Un trabajador que padece _placardisation_ sigue cobrando su sueldo y tiene obligación de acudir diariamente a su puesto de trabajo. Pero se le hace el vacío, no se le habla, no se le permite comunicarse (entre otras múltiples vejaciones).

Parece que el término más apropiado es el de *ostracismo (laboral)*.



> La expresión francesa _mettre quelqu’un / quelque chose au placard_, que se abrevia por formación del verbo _placardiser_ a partir del sustantivo _placard_, no tiene el sentido de ‘salir del armario’, sino que hace referencia al ostracismo en el trabajo, muy relacionado con el acoso moral, el tristemente conocido _mobbing, _otro extranjerismo que se ha instalado en nuestro vocabulario.

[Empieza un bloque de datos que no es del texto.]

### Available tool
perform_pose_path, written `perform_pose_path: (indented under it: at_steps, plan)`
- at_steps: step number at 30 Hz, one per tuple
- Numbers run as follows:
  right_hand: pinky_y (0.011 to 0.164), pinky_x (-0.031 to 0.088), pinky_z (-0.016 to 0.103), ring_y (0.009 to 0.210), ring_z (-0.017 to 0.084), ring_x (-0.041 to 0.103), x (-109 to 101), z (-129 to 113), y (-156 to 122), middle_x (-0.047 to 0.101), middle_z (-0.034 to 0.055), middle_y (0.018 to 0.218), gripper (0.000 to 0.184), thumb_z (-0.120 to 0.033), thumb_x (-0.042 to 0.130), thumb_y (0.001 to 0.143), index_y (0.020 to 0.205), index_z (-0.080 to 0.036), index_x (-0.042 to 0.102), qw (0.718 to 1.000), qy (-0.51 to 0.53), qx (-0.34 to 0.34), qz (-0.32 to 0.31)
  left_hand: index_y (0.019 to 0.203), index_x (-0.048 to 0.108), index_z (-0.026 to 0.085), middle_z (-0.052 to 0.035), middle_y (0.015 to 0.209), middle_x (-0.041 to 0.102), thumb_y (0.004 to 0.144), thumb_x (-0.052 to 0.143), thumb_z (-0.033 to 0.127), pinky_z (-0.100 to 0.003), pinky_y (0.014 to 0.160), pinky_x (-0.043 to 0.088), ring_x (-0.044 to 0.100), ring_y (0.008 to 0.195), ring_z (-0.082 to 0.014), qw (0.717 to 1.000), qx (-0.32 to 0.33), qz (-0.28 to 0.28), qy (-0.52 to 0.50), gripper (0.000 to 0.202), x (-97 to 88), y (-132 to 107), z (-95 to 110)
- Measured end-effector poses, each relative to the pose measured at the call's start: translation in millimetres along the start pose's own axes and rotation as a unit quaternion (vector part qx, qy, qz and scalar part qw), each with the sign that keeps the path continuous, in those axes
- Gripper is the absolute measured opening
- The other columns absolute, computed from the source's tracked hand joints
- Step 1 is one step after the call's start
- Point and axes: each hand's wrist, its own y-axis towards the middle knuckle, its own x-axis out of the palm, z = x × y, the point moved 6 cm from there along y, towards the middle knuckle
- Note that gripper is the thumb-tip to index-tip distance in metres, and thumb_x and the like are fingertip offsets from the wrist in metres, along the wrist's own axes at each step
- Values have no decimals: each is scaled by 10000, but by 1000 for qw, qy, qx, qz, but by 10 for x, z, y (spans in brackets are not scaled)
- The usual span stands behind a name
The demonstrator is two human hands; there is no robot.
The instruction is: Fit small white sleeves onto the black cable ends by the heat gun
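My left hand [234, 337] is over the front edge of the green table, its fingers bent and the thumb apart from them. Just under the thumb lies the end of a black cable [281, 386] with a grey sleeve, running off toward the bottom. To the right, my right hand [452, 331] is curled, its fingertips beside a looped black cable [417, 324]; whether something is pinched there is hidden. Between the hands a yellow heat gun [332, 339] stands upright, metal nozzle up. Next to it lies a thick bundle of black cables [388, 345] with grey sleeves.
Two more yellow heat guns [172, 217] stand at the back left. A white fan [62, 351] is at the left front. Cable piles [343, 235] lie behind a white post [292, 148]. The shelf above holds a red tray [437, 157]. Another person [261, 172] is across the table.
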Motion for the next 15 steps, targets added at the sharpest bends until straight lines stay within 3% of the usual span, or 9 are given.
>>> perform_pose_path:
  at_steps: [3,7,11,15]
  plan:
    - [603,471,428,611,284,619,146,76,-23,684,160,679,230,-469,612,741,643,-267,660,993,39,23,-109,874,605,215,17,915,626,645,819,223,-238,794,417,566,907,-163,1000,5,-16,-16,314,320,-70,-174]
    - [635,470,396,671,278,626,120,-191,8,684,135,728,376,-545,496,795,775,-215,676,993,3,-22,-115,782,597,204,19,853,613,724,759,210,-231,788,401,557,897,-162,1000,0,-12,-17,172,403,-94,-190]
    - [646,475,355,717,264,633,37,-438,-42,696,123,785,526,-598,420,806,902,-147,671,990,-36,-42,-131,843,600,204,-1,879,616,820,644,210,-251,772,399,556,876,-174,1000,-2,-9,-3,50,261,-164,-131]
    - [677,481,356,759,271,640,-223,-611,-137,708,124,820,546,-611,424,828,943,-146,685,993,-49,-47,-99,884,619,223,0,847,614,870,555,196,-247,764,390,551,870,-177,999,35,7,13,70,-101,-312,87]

Fuente: http://cvc.cervantes.es/trujaman/anteriores/enero_05/11012005.htm


----------



## TomHagen

Esa es la definición. Quizá opte mejor por aislamiento. Ostracismo denota además la expulsión. Creo que el aislamiento describe mejor la situación en la que el empleado aún está "dentro" de la empresa, pero ya sin funciones, o con estas muy reducidas.


----------



## Víctor Pérez

Tanto aislamiento como ostracismo se entienden perfectamente una vez que estamos dentro del contexto. Pero, utilizados solos, así, a secas, sin el adjetivo "laboral", no dan la idea de _placardisation _que buscamos y que pertenece al ámbito del acoso laboral, como bien dice el propio *Tom *en su consulta:  



TomHagen said:


> Habla de acoso en el trabajo, de la dificultad creciente de realizar cómodamente las tareas cotidianas cuando los empleados son "écartés du travail productif par placardisation, par retraite anticipée ou par licenciement".



En España, la terminología al uso en ese terreno es *acoso laboral* o *mobbing* (siento repetirme, lo cual odio...). Cualquiera a quién se le mencione esos conceptos sabe a la primera de qué se está hablando.
Veamos si no, qué se dice ahí fuera:

ostracismo laboral: 1.280 entradas
aislamiento laboral: 1.470 entradas
casos de mobbing laboral: 8.880 entradas
casos de acoso laboral: 101.000 entradas



TomHagen said:


> Ostracismo denota además la expulsión.


Eso era en Atenas, hace 2500 años, *Tom*. Hoy, ya sabemos que si las ostras se aburren a muerte es porque no se mueven...


----------



## TomHagen

Muchas gracias a tod@s.
Optaré, como bien dice Victor, por acompañarlo, cuando pueda dar lugar a duda, del adjetivo "laboral".
Saludos


----------



## Lenguamarina

Hola! Alguna idea de un equivalente idiomatico en castellano para "être mis au placard"/mettre au placard: un texto sobre acoso laboral
Lo reproduzco abajo, 
Gracias de antemano por vuestra colaboración.
Lgm
*« Mettre au placard »*, c'est priver une personne de tout son crédit en perturbant ou en coupant les lignes de communication dont dépend sa fonction, mais c'est aussi chercher à la discréditer de toutes les façons possibles. *La mise au placard *peut résulter de différentes situations : 
- Un collaborateur qui présente un comportement hostile avec ses collègues et/ou ses clients.
- Un collaborateur qui brigue une place déjà convoitée et qui se voit petit à petit mené vers le placard.
- Un collaborateur que l'on souhaite remplacer par un jeune diplômé, moins « coûteux ».


----------